Aim of the task: Line by line, set down all the data below exactly, omitting any picture.
---------- Given material ----------
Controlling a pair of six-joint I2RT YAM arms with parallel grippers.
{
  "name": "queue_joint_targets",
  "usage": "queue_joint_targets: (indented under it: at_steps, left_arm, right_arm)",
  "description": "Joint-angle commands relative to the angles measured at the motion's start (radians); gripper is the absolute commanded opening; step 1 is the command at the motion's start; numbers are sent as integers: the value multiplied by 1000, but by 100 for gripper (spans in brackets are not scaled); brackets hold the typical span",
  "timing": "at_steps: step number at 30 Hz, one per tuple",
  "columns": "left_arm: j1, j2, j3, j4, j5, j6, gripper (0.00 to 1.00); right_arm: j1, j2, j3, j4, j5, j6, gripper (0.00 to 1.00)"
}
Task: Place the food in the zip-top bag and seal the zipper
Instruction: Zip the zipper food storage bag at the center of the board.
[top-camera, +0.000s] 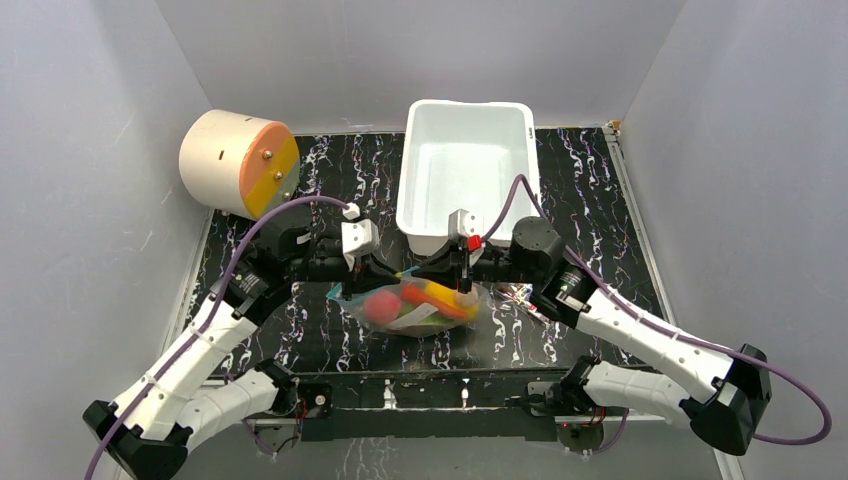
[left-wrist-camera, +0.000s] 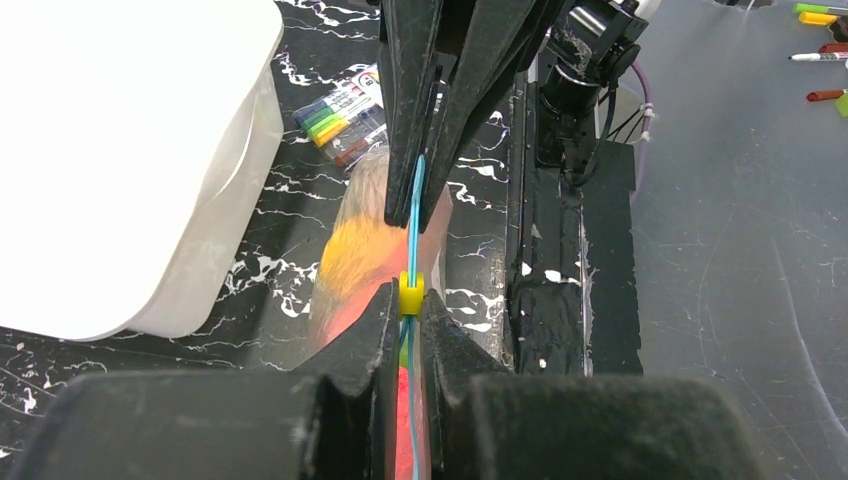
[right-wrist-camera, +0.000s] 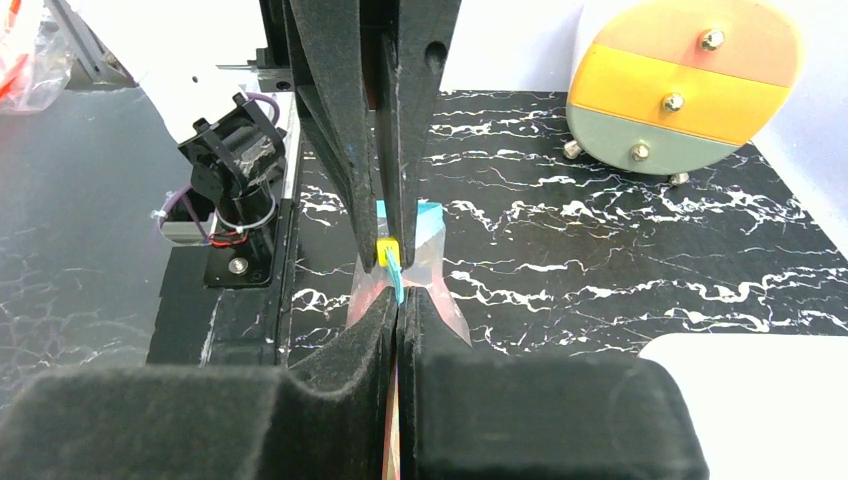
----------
Output for this task:
Controlling a pair of six-joint I2RT YAM arms with parallel grippers.
{
  "name": "queue_joint_targets",
  "usage": "queue_joint_targets: (indented under it: at_steps, left_arm, right_arm)",
  "description": "Joint-angle commands relative to the angles measured at the motion's start (radians); gripper is the absolute commanded opening; step 1 is the command at the motion's start; numbers are sent as integers: the value multiplied by 1000, but by 100 for gripper (spans in brackets are not scaled); brackets hold the typical span",
  "timing": "at_steps: step number at 30 Hz, one per tuple",
  "columns": "left_arm: j1, j2, j3, j4, j5, j6, gripper (0.00 to 1.00); right_arm: j1, j2, j3, j4, j5, j6, gripper (0.00 to 1.00)"
}
Task: Place the food in the zip-top bag and seal the zipper
Instruction: Zip the zipper food storage bag at the center of the board.
[top-camera, +0.000s] 
[left-wrist-camera, +0.000s] 
[right-wrist-camera, +0.000s] 

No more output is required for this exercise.